Study finds fraud potential in government purchasing

? The government bought more than half of its products and services last year without bidding or with practices that auditors say do not fully shop the marketplace, an Associated Press analysis of contracting records found.

While such shopping accelerated in President Bush’s first year, it has been on the rise since the 1990s when the Clinton administration and the GOP-controlled Congress streamlined purchasing under its “reinventing government” initiatives.

Some of those well-intentioned efforts to cut red tape  epitomized by Al Gore’s smashing of a government-issued ashtray on television  may have gone too far, inviting new risks of fraud, contracting experts and watchdogs say.

“Scandals are coming,” predicted Charles Tiefer, a University of Baltimore law professor who spent a decade investigating contractor abuses as a House lawyer. “You can see them coming as clearly as you could in the early 1980s looking at the defense buildup then and the lack of safeguards.”

In all, the government bought $123 billion of its $230 billion in goods and services in 2001 without bids or with methods that auditors say are frequently used to bypass competition, the computer analysis found.

Everything from computers and office supplies to background investigations of federal workers and education services were bought that way.

Concerns about the government’s new-style shopping are simply put: buying without competition often means the public treasury gets overcharged.

A Pentagon review, for example, found the prices paid for commercially available spare parts bought without competition increased more than twice as fast between 1993 and 2000 as did prices for similar parts purchased competitively.

Congress enacted legislation in 1984 requiring full and open competition for all government purchases except in special cases, such as utilities with only one supplier or weapons systems made by just one company.

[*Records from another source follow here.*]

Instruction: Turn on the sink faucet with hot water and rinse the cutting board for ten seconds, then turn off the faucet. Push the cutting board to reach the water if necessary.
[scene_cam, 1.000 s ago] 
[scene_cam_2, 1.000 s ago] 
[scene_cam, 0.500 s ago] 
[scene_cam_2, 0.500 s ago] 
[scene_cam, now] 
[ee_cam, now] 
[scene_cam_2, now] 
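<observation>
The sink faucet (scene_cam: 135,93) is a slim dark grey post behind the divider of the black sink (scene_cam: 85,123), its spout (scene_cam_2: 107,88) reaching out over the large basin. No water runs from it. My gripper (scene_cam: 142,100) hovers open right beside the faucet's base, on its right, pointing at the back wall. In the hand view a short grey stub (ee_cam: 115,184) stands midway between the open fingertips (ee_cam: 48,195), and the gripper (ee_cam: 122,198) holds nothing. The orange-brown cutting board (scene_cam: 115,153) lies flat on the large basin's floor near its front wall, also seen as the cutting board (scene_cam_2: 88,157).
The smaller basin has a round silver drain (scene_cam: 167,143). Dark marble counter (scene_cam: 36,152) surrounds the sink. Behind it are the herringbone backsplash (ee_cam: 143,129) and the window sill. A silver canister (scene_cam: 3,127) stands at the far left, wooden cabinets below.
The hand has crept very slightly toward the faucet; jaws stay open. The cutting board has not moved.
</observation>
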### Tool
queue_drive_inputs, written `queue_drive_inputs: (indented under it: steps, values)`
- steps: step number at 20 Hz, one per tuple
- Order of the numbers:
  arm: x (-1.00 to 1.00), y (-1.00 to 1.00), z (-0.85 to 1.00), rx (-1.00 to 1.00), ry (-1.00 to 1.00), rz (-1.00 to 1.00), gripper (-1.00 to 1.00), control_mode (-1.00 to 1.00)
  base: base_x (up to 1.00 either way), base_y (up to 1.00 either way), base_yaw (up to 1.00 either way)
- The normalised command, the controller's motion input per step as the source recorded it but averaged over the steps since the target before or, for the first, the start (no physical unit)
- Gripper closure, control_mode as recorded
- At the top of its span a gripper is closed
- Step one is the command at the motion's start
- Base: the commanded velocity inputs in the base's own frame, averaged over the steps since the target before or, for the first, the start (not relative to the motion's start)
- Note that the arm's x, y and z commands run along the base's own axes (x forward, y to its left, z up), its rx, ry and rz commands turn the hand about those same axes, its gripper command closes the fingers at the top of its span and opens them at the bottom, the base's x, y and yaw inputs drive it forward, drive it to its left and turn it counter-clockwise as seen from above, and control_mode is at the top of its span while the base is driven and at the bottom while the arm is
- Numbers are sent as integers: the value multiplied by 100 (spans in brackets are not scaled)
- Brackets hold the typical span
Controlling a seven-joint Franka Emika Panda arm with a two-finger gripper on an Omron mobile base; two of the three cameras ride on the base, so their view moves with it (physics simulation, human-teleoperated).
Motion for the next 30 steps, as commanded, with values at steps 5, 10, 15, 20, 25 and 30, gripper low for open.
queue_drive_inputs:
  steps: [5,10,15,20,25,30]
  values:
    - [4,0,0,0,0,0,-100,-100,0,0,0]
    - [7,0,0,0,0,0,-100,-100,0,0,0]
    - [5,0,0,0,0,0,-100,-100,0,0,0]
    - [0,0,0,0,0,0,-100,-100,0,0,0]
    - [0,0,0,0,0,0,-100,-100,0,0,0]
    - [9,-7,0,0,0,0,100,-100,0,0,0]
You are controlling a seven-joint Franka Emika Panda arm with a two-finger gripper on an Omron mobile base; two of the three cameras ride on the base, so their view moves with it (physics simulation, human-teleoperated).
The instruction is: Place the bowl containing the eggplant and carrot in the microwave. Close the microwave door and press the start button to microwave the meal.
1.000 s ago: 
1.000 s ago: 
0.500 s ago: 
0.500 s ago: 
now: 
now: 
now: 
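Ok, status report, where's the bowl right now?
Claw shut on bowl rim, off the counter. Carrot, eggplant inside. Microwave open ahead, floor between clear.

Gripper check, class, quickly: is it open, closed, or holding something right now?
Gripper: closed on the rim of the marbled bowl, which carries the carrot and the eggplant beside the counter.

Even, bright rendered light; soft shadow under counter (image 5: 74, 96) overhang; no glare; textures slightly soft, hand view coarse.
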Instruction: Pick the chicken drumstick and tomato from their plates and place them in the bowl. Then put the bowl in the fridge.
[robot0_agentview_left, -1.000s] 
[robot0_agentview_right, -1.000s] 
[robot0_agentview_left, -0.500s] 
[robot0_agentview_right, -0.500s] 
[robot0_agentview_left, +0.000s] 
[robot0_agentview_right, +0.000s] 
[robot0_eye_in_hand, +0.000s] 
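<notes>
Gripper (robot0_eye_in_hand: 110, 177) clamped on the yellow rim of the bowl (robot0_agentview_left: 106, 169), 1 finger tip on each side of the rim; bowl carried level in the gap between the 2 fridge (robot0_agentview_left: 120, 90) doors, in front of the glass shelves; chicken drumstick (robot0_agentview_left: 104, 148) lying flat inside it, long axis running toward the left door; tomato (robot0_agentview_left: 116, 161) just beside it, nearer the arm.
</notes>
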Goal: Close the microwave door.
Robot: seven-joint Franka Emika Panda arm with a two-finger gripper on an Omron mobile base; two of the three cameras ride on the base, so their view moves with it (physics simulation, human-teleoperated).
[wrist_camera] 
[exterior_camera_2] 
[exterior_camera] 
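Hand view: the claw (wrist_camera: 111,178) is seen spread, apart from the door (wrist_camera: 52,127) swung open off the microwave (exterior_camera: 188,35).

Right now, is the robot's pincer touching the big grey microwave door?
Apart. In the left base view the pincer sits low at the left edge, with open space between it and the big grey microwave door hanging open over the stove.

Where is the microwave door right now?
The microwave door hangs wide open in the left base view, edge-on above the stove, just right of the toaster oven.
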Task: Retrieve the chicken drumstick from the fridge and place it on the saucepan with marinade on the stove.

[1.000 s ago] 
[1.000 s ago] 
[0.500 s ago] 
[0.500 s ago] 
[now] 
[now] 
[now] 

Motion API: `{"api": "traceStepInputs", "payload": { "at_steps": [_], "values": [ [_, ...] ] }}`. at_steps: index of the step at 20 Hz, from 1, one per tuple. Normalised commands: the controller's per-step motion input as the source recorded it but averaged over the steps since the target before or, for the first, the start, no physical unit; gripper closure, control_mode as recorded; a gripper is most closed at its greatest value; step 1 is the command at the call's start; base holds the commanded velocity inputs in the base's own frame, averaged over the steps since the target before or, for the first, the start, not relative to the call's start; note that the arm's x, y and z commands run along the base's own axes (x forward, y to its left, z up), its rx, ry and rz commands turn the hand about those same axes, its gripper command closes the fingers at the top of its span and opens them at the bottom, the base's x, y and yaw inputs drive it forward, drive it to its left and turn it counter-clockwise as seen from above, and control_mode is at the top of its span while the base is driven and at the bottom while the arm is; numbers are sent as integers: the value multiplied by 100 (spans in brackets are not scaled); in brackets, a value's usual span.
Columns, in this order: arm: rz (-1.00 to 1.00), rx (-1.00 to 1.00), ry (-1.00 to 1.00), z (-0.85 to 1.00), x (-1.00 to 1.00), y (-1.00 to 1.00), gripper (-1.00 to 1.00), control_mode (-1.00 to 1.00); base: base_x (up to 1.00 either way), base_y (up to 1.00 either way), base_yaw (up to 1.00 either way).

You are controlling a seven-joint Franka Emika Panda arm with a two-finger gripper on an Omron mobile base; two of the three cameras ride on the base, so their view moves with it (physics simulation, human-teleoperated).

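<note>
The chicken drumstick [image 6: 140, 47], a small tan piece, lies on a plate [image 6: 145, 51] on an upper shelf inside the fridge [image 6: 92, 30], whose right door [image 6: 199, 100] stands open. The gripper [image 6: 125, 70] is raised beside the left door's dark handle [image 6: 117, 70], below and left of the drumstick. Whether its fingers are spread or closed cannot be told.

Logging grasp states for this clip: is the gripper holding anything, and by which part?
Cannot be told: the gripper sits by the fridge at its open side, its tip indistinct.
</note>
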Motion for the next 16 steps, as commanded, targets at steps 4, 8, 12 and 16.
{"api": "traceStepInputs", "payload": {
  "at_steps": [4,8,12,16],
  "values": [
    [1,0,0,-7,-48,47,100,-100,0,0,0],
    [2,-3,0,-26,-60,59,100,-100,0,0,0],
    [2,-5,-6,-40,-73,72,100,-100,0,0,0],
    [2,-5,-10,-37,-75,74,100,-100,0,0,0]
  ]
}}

But critics say the contracting reforms of the 1990s, coupled with a government-wide reduction of contracting officers and auditors, have made it easier to bypass bidding.

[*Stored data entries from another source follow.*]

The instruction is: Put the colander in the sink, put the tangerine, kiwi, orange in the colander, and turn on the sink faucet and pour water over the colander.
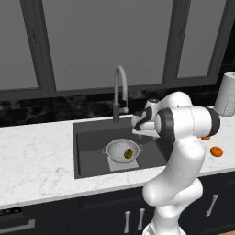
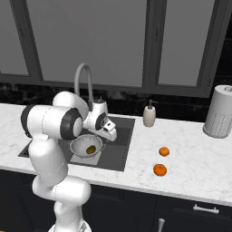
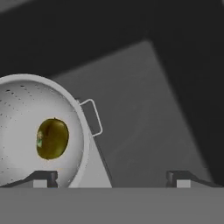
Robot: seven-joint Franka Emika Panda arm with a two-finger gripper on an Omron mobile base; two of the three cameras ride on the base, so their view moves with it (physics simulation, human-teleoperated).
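Where it sits in sink [image 1: 87,142], shiny perforated colander [image 1: 122,151] holds olive-green kiwi [image 3: 52,138].

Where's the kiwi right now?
The kiwi lies inside the colander, which sits in the sink below the sink faucet; in the hand view it's at the left.
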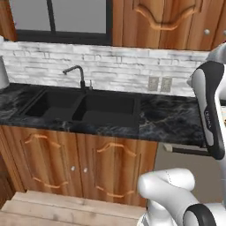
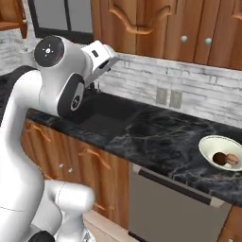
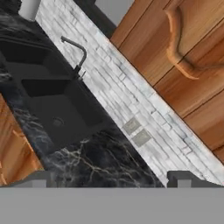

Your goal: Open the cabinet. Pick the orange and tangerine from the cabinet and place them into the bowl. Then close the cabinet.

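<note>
We see the gripper (image 3: 111, 183) raised above the counter, its two small dark fingertips (image 3: 41, 178) wide apart with nothing between them, so it is parted and empty. Ahead of it in the hand view sits the reddish-brown wooden cabinet (image 3: 183, 48), door closed, with an arched raised panel moulding and smooth grained boards; in the right base view the same cabinet (image 2: 156, 28) hangs above and to the right of the hand, small round silver knobs (image 2: 184, 38) on it. Below the gripper runs the black marble-look countertop (image 3: 96, 162), glossy with pale veins. Between counter and cabinet we note a whitish brick-textured backsplash (image 3: 127, 100) with two square grey outlets (image 3: 136, 132). Left of the gripper in the hand view is the matte black double sink (image 3: 48, 105) with a thin curved black faucet (image 3: 75, 52). The bowl (image 2: 222, 152), wide, shallow, round, cream-white, rests on the counter well to the right of the arm in the right base view, with two small dark roundish items inside; we cannot tell what they are. Low cabinets (image 1: 66, 163) under the sink are the same wood with curved handles. A grey panelled appliance front (image 2: 170, 203) sits under the counter near the bowl.
</note>
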### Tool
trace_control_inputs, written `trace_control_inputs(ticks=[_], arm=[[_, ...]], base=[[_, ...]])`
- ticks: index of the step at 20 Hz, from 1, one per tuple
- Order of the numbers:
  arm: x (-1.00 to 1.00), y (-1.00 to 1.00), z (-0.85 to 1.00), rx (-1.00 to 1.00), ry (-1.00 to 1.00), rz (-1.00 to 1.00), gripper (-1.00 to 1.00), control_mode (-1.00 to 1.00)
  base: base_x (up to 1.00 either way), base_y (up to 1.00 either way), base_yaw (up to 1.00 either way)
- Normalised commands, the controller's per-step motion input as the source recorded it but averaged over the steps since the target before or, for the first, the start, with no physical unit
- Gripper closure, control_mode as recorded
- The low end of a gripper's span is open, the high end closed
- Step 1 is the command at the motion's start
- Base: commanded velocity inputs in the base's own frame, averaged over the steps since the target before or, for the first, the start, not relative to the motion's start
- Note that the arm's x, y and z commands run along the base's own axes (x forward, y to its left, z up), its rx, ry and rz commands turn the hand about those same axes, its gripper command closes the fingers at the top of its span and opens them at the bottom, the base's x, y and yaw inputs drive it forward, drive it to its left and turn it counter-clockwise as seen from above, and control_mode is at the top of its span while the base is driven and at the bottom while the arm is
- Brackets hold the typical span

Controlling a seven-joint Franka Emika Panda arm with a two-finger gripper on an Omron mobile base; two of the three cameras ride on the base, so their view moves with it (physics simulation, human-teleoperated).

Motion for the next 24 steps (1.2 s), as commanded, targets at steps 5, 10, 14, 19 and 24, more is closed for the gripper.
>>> trace_control_inputs(ticks=[5,10,14,19,24], arm=[[0.00,0.00,0.00,0.00,0.00,0.00,-1.00,1.00],[0.00,0.00,0.00,0.00,0.00,0.00,-1.00,1.00],[0.00,0.00,0.00,0.00,0.00,0.00,-1.00,1.00],[0.00,0.00,0.00,0.00,0.00,0.00,-1.00,1.00],[0.00,0.00,0.00,0.00,0.00,0.00,-1.00,1.00]], base=[[0.00,0.07,0.84],[0.08,0.00,0.83],[0.29,0.00,0.76],[0.22,0.00,0.80],[0.32,-0.49,0.59]])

With fewer buyers and less oversight, “nobody is looking over their shoulders,” said George Washington University professor Steven Schooner, who monitors the federal contracting system.

For their part, federal contracting officials say competition often is hard to achieve because contractors will not bid if they are not convinced they have a pretty good shot at closing the deal.

“Because of the costs involved in competing, companies have to judiciously apply where they think they can win,” said Tom Reynolds, deputy director of the contracts management division at the Savannah River Site, the government’s nuclear weapons facility in South Carolina.

“If they think they would be wasting their money, they just don’t compete,” he said.